TASK BRIEF »
Each line from the one containing "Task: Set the" through the end of the entries below must be output exactly; no other line belongs.

(DATA RECORDS Opens)

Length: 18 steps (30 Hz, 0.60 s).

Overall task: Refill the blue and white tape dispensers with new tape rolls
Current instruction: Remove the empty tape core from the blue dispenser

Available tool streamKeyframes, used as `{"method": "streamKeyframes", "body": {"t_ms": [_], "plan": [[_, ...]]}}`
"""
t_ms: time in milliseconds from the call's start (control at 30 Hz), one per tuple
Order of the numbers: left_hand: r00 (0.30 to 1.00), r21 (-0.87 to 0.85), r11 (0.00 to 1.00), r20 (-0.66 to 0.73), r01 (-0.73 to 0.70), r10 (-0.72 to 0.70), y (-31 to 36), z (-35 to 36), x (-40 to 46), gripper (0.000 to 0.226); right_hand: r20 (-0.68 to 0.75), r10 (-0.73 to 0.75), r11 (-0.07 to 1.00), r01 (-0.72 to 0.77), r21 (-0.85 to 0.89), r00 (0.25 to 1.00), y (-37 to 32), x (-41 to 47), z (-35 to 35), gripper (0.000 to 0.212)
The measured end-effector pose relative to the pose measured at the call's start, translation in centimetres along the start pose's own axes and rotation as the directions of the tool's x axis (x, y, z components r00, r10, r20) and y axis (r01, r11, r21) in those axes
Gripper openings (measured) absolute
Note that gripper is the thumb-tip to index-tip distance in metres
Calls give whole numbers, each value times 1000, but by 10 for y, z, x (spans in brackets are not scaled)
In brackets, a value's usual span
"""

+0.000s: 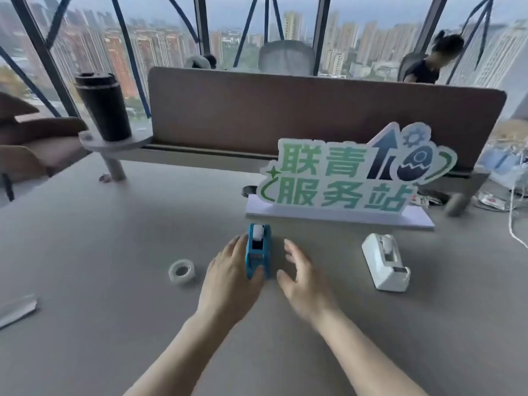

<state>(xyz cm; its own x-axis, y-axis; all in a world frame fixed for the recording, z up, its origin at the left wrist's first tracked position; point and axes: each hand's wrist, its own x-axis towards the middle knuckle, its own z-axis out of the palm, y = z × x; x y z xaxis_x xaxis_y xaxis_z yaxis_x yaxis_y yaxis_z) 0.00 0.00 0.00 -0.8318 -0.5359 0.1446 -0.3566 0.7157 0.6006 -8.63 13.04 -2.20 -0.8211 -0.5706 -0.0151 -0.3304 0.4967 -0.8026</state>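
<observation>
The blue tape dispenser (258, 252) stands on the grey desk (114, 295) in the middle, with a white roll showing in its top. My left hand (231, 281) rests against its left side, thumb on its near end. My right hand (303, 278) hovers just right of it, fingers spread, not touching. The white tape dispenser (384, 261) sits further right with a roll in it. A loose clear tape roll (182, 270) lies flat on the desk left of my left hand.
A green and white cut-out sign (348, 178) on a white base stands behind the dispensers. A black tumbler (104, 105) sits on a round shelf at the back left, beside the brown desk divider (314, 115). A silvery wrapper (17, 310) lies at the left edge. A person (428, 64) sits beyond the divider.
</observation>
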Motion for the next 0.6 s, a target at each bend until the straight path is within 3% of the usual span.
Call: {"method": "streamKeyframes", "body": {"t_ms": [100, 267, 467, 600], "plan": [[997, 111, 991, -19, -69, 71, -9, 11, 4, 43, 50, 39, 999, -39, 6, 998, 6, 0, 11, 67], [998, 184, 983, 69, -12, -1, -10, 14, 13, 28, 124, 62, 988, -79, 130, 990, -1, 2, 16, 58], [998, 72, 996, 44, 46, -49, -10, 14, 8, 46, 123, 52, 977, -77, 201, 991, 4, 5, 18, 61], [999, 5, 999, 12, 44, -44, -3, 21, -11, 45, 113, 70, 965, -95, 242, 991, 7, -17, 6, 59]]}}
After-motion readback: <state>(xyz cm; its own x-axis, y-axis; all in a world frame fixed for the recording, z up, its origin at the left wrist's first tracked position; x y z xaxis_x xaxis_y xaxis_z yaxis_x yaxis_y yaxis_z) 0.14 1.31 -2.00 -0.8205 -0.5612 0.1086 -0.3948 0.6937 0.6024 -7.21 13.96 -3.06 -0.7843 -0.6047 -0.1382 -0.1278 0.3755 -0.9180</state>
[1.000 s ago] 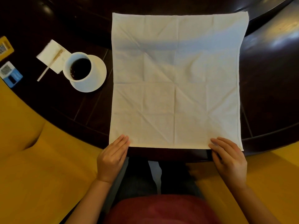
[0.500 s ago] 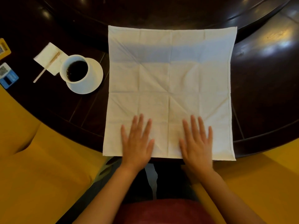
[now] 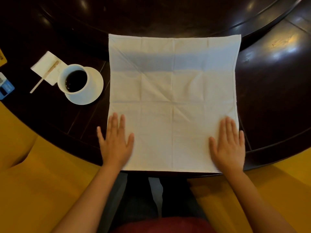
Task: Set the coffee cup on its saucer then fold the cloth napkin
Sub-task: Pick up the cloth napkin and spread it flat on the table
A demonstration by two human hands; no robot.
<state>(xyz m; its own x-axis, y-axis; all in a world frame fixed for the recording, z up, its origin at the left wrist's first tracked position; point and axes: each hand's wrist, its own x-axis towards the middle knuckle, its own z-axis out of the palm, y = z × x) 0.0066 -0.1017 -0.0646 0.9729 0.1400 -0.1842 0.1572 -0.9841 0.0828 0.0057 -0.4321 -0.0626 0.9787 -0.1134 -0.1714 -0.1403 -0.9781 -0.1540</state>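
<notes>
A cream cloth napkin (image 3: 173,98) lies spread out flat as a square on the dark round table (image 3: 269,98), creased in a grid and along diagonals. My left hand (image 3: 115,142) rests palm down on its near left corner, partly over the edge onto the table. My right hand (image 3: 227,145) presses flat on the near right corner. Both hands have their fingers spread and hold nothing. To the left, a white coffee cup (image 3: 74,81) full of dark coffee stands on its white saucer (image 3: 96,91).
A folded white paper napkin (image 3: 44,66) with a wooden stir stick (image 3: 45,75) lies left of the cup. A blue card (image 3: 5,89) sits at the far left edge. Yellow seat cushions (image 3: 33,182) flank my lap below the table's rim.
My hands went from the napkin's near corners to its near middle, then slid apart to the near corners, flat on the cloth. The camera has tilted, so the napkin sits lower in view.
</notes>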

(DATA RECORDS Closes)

TASK ANSWER »
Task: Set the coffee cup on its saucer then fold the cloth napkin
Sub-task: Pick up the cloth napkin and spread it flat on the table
A demonstration by two human hands; no robot.
<state>(xyz m; its own x-axis, y-axis; all in a world frame fixed for the recording, z up, its origin at the left wrist's first tracked position; point and axes: each hand's wrist, its own x-axis towards the middle knuckle, its own z-axis out of the palm, y = z × x) 0.0066 -0.1017 -0.0646 0.9729 0.1400 -0.1842 0.1572 -0.9841 0.0828 0.0057 -0.4321 -0.0626 0.9787 -0.1134 -0.1714 -0.1403 -0.9781 -0.1540</state>
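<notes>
A cream cloth napkin (image 3: 173,98) lies spread out flat as a square on the dark round table (image 3: 269,98), creased in a grid and along diagonals. My left hand (image 3: 115,142) rests palm down on its near left corner, partly over the edge onto the table. My right hand (image 3: 227,145) presses flat on the near right corner. Both hands have their fingers spread and hold nothing. To the left, a white coffee cup (image 3: 74,81) full of dark coffee stands on its white saucer (image 3: 96,91).
A folded white paper napkin (image 3: 44,66) with a wooden stir stick (image 3: 45,75) lies left of the cup. A blue card (image 3: 5,89) sits at the far left edge. Yellow seat cushions (image 3: 33,182) flank my lap below the table's rim.
My hands went from the napkin's near corners to its near middle, then slid apart to the near corners, flat on the cloth. The camera has tilted, so the napkin sits lower in view.
</notes>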

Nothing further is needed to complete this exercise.